Well, of course he wants a treat! He always wants a treat! He’s a dog! He would eat treats until he passed out.
But, again, I digress…
He gets one little treat downstairs. Riley then goes running to the top of our upstairs steps. This is when he gets his second treat. Then, he runs into our bedroom, where he gets his third and final treat of the day.
Riley then jumps on the bed and lays down at the bottom. At some point, he will get disgusted for one reason or another—like I’ve asked him to move because he’s lying on my feet—and he jumps down. He then does what we call “maneuvers” and crawls like a soldier underneath our bed.
This is when the flatulence begins. Yes, if our dog gets mad, he sometimes decides to stink up the room.
During the night, Riley jumps back up on the bed and makes himself comfortable. For the most part, Brad and I sleep right through it. But on occasion, we will wake up.
Like when he decides that I should sleep with my legs hanging off the side of the bed so that he can have more room.
Or when he comes to the top of the bed and plops his head on Brad’s pillow. Thus putting his butt directly in my face.
Or when he begins to snore—loudly.
We also wake up if he has to go outside in the middle of the night. He’s not like our dog Scooby was, though. If Riley needs to go out, he lets us know by pacing back and forth across the room.
The problem is that it’s more easy to block out a little dog pacing than it is if he, say, barked or something.
In fact, this is one instance in which barking would be a welcome sleep interruption. If he just barked, we could get up (and when I say “we,” I mean my husband) and let him out.
But the pacing is kind of like when your alarm goes off and you hit the “snooze” button—it wakes you up for an instant, but then you end up dozing back off.
See, so the problem is that we will be in and out of sleep for God knows how long until one of us wakes up enough to either take him out or tell the other person to take him out (I’ll let you guess who is who).
Riley is also the laziest dog I’ve ever known, and I’ve both owned and known a lot of dogs over the years. It takes him forever to get moving.

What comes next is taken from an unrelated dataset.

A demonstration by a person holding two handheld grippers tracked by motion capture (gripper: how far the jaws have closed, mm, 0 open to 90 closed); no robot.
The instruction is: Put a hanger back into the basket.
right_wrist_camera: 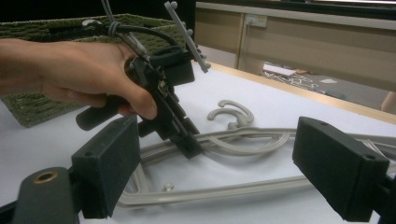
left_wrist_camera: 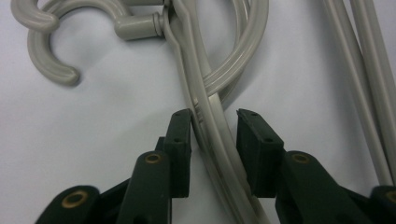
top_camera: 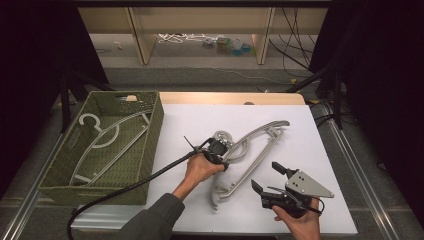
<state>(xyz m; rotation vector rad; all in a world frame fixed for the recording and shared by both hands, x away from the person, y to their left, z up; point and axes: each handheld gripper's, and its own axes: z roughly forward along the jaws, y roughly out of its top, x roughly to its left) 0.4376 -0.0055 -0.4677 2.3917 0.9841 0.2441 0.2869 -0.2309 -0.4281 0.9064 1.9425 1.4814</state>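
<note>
Two grey plastic hangers (top_camera: pixel 255 140) lie overlapped on the white table, hooks (left_wrist_camera: pixel 46 60) toward the basket. My left gripper (top_camera: pixel 223 150) points down at them just below the hooks. In the left gripper view its jaws (left_wrist_camera: pixel 214 116) straddle a hanger arm (left_wrist_camera: pixel 219 140): the left pad touches it and the right pad stands a little off, so it is open. My right gripper (top_camera: pixel 268 177) rests near the front right of the table, jaws wide open (right_wrist_camera: pixel 224 154) and holding nothing, facing the left gripper (right_wrist_camera: pixel 187 142).
A green woven basket (top_camera: pixel 156 132) stands at the table's left with another grey hanger (top_camera: pixel 107 140) inside. The left gripper's black cable (top_camera: pixel 125 187) trails over the front left edge. Wooden shelving and floor cables lie beyond the far edge.
</note>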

When we wake up in the morning, he comes to the top of the bed and puts his head on Brad’s pillow. At first, we thought that this meant he wanted to go out. It doesn’t.
It means that he wants to put his head on a pillow. Heck, he probably wants his own little pillow.
Then he stretches multiple times. We both get out of bed, but Riley stays there. If someone goes downstairs, he will come down…and then promptly jump on the couch and go back to sleep.
After all that nighttime pacing, he must need the rest.
Michele Wojciechowski, when she’s not nodding off at her desk due to a lack of sleep (thanks, Riley!), writes Wojo’s World™ from her home office in Baltimore.